Congratulations to Qiushi for winning the Peking University President's Scholarship!
Welcome Linqing and Keji
Lipid scrambling paper online
Our collaborative work with Prof. Ben Corry's lab has been published in J. Chem. Theory Comput. (link). This study reveals that ~20% of membrane proteins exhibit lipid-scrambling behavior in Martini 3 MemProtMD simulations — a 15-fold rise relative to Martini 2.2. Martini 3 overestimates scrambling rates by an average of 66-fold versus Martini 2.2 and deviates from experimental data, even producing spurious scrambling for non-scrambling proteins and closed scramblase conformations. The findings point out critical limitations for investigating lipid-protein interactions, while minor parameter adjustments could eliminate such artificial scrambling and improve model performance. Congratulations to Zhouyu and YC!

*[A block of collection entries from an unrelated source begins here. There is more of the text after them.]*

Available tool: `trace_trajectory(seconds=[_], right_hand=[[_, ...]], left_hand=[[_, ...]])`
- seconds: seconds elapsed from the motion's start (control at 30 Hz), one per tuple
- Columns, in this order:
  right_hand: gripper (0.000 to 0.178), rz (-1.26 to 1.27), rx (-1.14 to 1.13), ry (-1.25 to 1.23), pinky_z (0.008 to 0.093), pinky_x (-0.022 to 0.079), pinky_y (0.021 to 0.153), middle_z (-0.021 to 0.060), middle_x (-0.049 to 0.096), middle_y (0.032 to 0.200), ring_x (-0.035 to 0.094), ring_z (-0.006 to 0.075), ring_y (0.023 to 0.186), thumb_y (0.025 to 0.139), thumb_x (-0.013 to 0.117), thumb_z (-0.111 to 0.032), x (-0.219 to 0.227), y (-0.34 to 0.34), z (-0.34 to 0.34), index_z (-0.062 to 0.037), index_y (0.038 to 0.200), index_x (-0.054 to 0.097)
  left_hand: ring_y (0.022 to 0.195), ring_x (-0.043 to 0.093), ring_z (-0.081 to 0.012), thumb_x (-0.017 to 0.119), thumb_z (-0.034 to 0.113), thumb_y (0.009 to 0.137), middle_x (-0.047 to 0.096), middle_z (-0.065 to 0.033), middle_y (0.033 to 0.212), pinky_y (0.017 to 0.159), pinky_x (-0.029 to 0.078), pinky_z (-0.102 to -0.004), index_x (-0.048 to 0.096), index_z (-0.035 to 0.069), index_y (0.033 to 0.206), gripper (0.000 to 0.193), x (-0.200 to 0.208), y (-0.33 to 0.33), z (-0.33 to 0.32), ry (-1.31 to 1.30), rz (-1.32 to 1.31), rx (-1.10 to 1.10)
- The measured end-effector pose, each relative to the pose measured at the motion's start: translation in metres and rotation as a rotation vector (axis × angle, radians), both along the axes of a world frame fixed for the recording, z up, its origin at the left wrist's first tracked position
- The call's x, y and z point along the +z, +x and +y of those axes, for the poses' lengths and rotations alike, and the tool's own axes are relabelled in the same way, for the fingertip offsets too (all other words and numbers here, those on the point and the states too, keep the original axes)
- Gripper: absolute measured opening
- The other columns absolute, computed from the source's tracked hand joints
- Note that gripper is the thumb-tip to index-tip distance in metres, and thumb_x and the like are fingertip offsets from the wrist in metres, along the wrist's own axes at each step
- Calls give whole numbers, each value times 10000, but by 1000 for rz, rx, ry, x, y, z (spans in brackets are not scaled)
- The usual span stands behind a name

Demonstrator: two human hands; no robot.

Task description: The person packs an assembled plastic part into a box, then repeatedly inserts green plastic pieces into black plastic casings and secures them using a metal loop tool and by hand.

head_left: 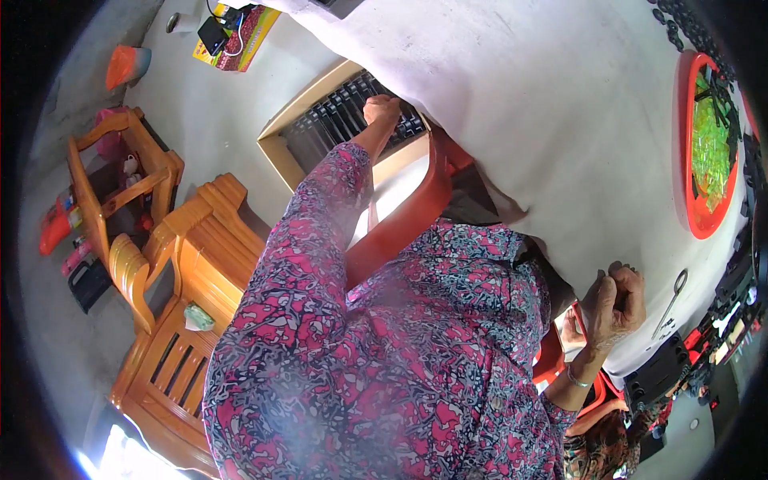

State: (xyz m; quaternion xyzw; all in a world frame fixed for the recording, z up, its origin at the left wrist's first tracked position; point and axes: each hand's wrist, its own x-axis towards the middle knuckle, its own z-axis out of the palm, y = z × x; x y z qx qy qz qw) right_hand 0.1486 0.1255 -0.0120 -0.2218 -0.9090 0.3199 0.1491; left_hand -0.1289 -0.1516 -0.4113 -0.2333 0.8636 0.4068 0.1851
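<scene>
My left arm, in a pink, black and grey patterned sleeve, reaches out to a cardboard box (280, 158) filled with rows of black plastic parts (332, 112). My left hand (382, 110) is closed above the parts at the box's near right side. What its fingers hold, if anything, is hidden. On the right, my right hand (622, 302) is raised by the edge of the white-covered table (544, 104). Its fingers are curled together, with a small dark bit at their tips that I cannot name. A pair of scissors (672, 300) lies beyond it on the table.
A red tray (698, 224) of green clear pieces and black strips stands at the table's right. Black parts (680, 20) lie at the far right corner. A red curved plastic edge (408, 228) runs beside my left arm. Wooden chairs (204, 240) stand at left. Another person (600, 448) sits lower right.
</scene>
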Motion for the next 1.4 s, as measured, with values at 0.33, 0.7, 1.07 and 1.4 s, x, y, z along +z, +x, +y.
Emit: trace_trajectory(seconds=[0.33,0.7,1.07,1.4], right_hand=[[153,-2,-17,-37,309,410,603,98,607,765,537,222,676,868,685,-135,-3,1,1,1,857,614],[192,-120,-94,19,339,414,613,106,593,742,537,245,674,861,686,-168,5,6,0,1,820,606],[258,-98,-106,64,348,374,583,95,546,695,490,259,629,867,677,-235,6,4,-5,-5,790,592],[291,-71,-62,91,342,376,568,86,532,692,482,229,606,874,660,-278,8,1,-4,-4,803,588]], left_hand=[[844,738,-234,745,270,760,749,-126,922,757,580,-349,769,89,872,214,-14,-86,13,-430,-1392,-154],[655,722,-153,740,343,842,755,-72,864,604,587,-309,724,47,942,312,-30,-98,26,-331,-1483,-198],[651,722,-162,723,341,858,752,-70,855,570,586,-312,716,51,968,310,-31,-69,45,-196,-1618,-84],[648,722,-170,708,339,872,748,-68,848,540,585,-314,708,55,992,309,-20,-72,71,-42,-1664,120]])
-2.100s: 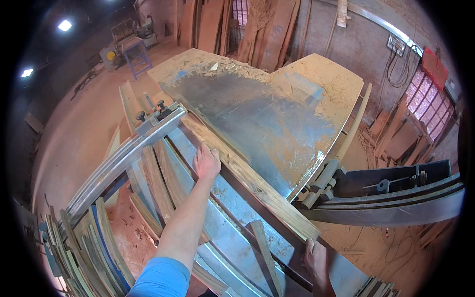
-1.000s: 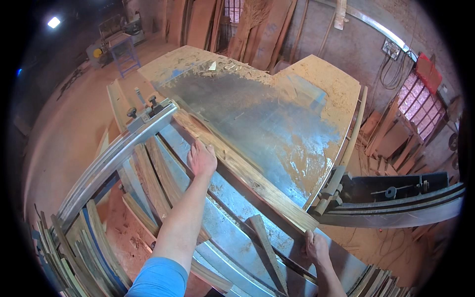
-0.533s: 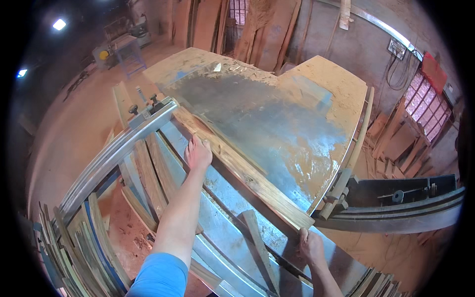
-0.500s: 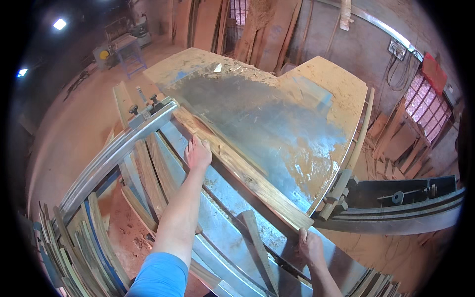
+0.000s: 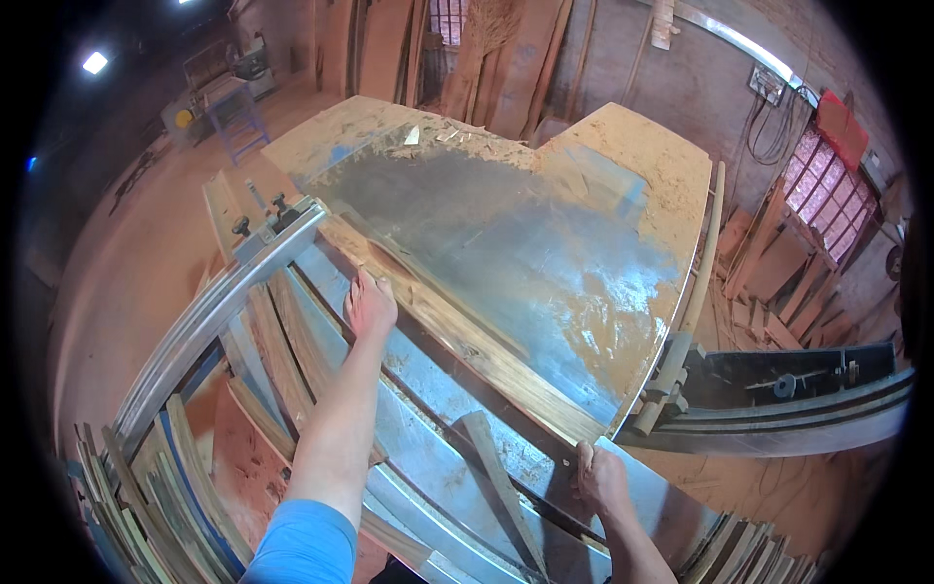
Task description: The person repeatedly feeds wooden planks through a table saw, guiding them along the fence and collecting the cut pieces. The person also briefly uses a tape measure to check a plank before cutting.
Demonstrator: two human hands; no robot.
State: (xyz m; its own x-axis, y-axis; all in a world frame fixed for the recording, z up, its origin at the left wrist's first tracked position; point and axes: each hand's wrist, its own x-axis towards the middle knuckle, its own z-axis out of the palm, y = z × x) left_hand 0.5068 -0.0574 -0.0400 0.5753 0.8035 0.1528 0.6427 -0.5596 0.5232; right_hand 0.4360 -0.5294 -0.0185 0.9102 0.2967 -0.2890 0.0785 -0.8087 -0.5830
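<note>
A long wooden board (image 5: 467, 341) lies slantwise across the metal saw table, running from the far left down to the near right. My left hand (image 5: 372, 304) is closed on its near edge, toward the far end, thumb on top. At the near right end my right hand (image 5: 601, 479) is closed against the board's corner, its fingertips partly hidden. The board's far end meets a metal crosscut fence (image 5: 224, 302) with black knobs. A thinner wood strip (image 5: 486, 438) rests on the sliding table (image 5: 438, 375), between my forearms.
Sawdust and chips cover the far tabletop (image 5: 603, 127). Stacked wood strips stand at lower left (image 5: 156, 496) and lower right (image 5: 749, 550). A black-lined metal rail (image 5: 788, 428) juts out at right. Boards (image 5: 506, 78) lean on the back wall.
The view has shifted slightly, so the table and fence sit a little further left in it. Both hands keep their hold on the board, which shows no clear movement against the fence.
</note>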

Qianli Passes PhD Qualifying Examination
Congratulations to Qianli! She has successfully passed her PhD qualifying exam and will continue her doctoral research in our group.
FoldDoF online
Zefeng's work on the geometric and probabilistic modeling of protein backbones has been published in J. Chem. Inf. Model (link). This study proposed using a concise protein backbone representation and demonstrated peptide units' 3D rotations that unify the angular parts of internal coordinates on a single rotation manifold, composing the primary degrees of freedom of the protein backbone. This representation enables efficient differentiable coordinate conversions, effective conformation optimization ability free from the lever-arm effect, and straightforward geometric reasoning capability within deep neural networks. By integrating it into protein backbone generative models, we achieved enhanced performance in protein design regarding in silico stereochemical quality, diversity, novelty, and length generalizability. We anticipate its future application in advancing biomolecular structure prediction and design. Congratulations!

Qingdao meeting 2026
The 4th National Conference on Biomolecular Structure Prediction and Modeling was held in Qingdao from June 26 to 29, 2026, with several members of our research group in attendance. Jiajun delivered an oral presentation of our latest work, SteerAF: distogram-based steering of AlphaFold2 toward alternative conformations, and was awarded the second prize for oral reports. Ruihan and Qiushi received the third prize in the poster section. We extend our sincere congratulations to both!
PepMCP paper online
Our latest membrane contact probability (MCP) predictor, PepMCP, has been published in Bioinformatics (link). PepMCP is a novel peptide-tailored model that predicts MCP and identifies membrane-lytic antimicrobial peptides (AMPs). We trained PepMCP on data from more than 500 literature-sourced membrane-lytic AMPs. It leverages coarse-grained molecular dynamics simulations to extract residue-level MCP features for model training. PepMCP can also be used in a binary classification mode, enabling efficient identification of membrane-lytic AMPs. The study also releases MemAMPdb, a curated membrane-lytic AMP database, together with a publicly accessible PepMCP web server, to support global academic research. Several group members participated in the research. Ruihan constructed the model, and Tadsanee ran the large-scale MD simulations. Congratulations!
Welcome Yi Ren
We are delighted to welcome Dr. Yi Ren to the group. Having earned his PhD, he joins us as a postdoctoral researcher. We look forward to his future contributions. Welcome aboard!